The server performance is often absolutely awful and can lead to a terrible game experience a lot of the time.
These problems seem to vary per reigion, I'm not sure why but the devs are looking into it.
The server hardware is good, it's high quality and the service used is AWS (Amazon Web Services).
Unfortunately due to several factors, the most contributing factor according to the developers being a core bug in the Unreal engine code which causes the game server(s) to believe its being DDOS'd. This leads to the server dropping large amounts of packets, performance becomes terrible.

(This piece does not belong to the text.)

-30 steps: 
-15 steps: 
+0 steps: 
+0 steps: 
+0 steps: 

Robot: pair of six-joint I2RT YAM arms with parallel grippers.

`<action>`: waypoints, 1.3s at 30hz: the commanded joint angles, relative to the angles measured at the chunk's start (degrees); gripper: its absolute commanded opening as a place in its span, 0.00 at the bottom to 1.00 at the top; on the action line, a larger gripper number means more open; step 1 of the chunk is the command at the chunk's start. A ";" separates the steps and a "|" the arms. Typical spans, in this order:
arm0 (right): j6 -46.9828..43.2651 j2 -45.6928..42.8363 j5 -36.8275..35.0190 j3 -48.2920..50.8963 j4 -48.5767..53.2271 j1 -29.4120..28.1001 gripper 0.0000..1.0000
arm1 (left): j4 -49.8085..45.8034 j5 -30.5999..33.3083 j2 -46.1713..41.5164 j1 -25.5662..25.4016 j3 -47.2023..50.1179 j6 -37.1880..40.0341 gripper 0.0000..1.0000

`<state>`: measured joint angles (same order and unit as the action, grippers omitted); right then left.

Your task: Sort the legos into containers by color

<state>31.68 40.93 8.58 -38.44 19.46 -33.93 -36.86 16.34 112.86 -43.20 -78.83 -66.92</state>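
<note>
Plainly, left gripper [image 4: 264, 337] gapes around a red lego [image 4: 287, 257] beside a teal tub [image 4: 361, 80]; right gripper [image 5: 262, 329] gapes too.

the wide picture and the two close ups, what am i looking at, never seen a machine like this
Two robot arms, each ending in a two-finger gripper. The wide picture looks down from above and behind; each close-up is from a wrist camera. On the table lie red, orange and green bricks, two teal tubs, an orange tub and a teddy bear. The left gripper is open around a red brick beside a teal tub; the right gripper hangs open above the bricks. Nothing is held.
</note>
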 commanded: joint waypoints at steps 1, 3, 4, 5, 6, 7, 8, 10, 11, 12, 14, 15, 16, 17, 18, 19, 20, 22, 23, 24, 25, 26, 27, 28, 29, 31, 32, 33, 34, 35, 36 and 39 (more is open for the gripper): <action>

This is a known issue, the developers have been looking into it non-stop for the last month or so since it originally surfaced. They've made Unreal aware of the bug and the PUBG are continuing to investigate ways to fix the server performance issues directly related to this bug, as well as deploy further optimisations to game code to help server performance.
You've got every right to discuss this issue on the forums, I'm glad you do and I hope you continue to but I ask respectfully for you to please treat others with respect whilst doing so - including forum users, staff and the PUBG team.
We're all facing the same issue and it sucks for all of us. None of us want a game plagued by poor performance and if it was as easy as upgrading servers, I can assure you that would have been done but unfortunately that isn't a solution to this particular problem.
PUBG are actively hiring more staff, including developers and I believe network engineers. They've just acquired more than a dozen new staff members who will join them in Seoul, Korea and are still looking for new talent suitable to join the team.
TLDR:
I don't want to silence you, but I do want you to post in a respectful manner and understand that these problems relating to the games network performance are real.
They're awful, they're not being understated and they are acknowledged by the developers and they're actively working on sorting out these potentially game breaking performance issues.